Pusat Pengkajian Pancasila dan Konstitusi (Puskapsi) Fakultas Hukum Universitas Jember bersama Fraksi PDI Perjuangan MPR RI menggelar seminar nasional bertema "Haluan Negara dalam Sistem Ketatanegaraan Indonesia" dengan menghadirkan sejumlah pakar konstitusi.
Menurut Mahfud, pada zaman pemerintahan Presiden Soekarno, peta jalan haluan negara Indonesia bukan bernama GBHN, melainkan bernama Manifesto Politik (Manipol) yang dituangkan di dalam Ketetapan MPRS No. II/ MPRS/1960 tentang Garis-Garis Besar Pola Pembangunan Nasional Semesta Berencana Tahap Pertama 1961-1969 (GBPPNSB).
"Jadi meskipun dasarnya sama-sama Pasal 3 UUD 1945, namun pemerintahan Orde Lama dan Orde Baru memberi nama dan masa keberlakuan yang berbeda atas haluan negara tersebut," tuturnya.
Pada era reformasi. lanjut dia, Indonesia juga mempunyai haluan negara sebagai turunan dari UUD 1945 yang sudah diamendemen yakni UU Nomor 25 Tahun 2004 tentang Sistem Perencanaan Pembangunan Nasional (SPPN) dan UU Nomor 17 Tahun 2007 tentang Rencana Pembangunan Jangka Panjang Nasional (RPJPN).
"Jangkauan pembangunan Indonesia menurut UU SPPN dan UU RPJPN adalah 20 tahunan untuk jangka panjang, lima tahun untuk jangka menengah, dan tahunan untuk jangka pendek," ucap Guru Besar Hukum Tata Negara itu.

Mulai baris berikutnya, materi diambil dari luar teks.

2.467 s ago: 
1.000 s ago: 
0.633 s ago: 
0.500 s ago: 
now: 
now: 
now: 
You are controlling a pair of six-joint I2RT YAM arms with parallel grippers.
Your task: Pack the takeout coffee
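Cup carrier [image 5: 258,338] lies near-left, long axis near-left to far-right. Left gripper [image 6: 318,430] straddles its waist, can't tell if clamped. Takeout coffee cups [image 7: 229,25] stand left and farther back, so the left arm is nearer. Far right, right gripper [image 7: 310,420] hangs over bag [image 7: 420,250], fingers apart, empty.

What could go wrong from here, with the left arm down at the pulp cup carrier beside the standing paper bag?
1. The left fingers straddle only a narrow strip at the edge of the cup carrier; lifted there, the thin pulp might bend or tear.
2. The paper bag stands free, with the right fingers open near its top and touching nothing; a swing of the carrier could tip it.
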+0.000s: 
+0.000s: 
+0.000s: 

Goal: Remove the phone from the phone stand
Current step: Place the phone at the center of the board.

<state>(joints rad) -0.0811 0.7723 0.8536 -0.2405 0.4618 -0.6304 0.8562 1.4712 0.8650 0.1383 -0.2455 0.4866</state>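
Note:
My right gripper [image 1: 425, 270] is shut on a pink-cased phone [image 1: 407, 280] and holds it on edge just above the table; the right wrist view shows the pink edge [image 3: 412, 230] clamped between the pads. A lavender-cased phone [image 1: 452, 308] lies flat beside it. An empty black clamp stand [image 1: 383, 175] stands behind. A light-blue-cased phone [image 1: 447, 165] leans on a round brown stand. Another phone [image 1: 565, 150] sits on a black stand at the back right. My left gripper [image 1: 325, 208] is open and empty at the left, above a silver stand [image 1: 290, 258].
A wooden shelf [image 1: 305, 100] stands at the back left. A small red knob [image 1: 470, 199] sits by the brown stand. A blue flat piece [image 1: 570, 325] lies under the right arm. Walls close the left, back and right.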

Ia mengatakan GBHN bukanlah nama dan bentuk resmi yang diharuskan ada oleh UUD 1945 karena GBHN hanya pilihan nama dan bentuk yang dikenalkan pada zaman orde baru, sehingga sebelum maupun sesudah orde baru, Indonesia mempunyai haluan negara dengan nama bentuk lain , tetapi substansinya sama.
"Haluan negara kita di bawah UUD pada era reformasi ini memang tidak diberi baju hukum Tap MPR karena berdasar sistem ketatanegaraan sekarang MPR tidak lagi mengeluarkan Tap yang bersifat mengatur (regeling)," kata Ketua Asosiasi Pengajar Hukum Tata Negara itu.
Selain Mahfud MD, seminar nasional yang membahas pro dan kontra menghidupkan GBHN tersebut juga menghadirkan Direktur Jenderal Peraturan Perundang-undangan Kementerian Hukum dan HAM Prof.Dr.Widodo Ekatjahjana, Guru besar HTN Fakultas Hukum Universitas Indonesia, Ketua Fraksi PDI Perjuangan MPR Ahmad Basarah, dan anggota DPR/Anggota Badan Pengkajian MPR RI Arief Wibowo. (Antara)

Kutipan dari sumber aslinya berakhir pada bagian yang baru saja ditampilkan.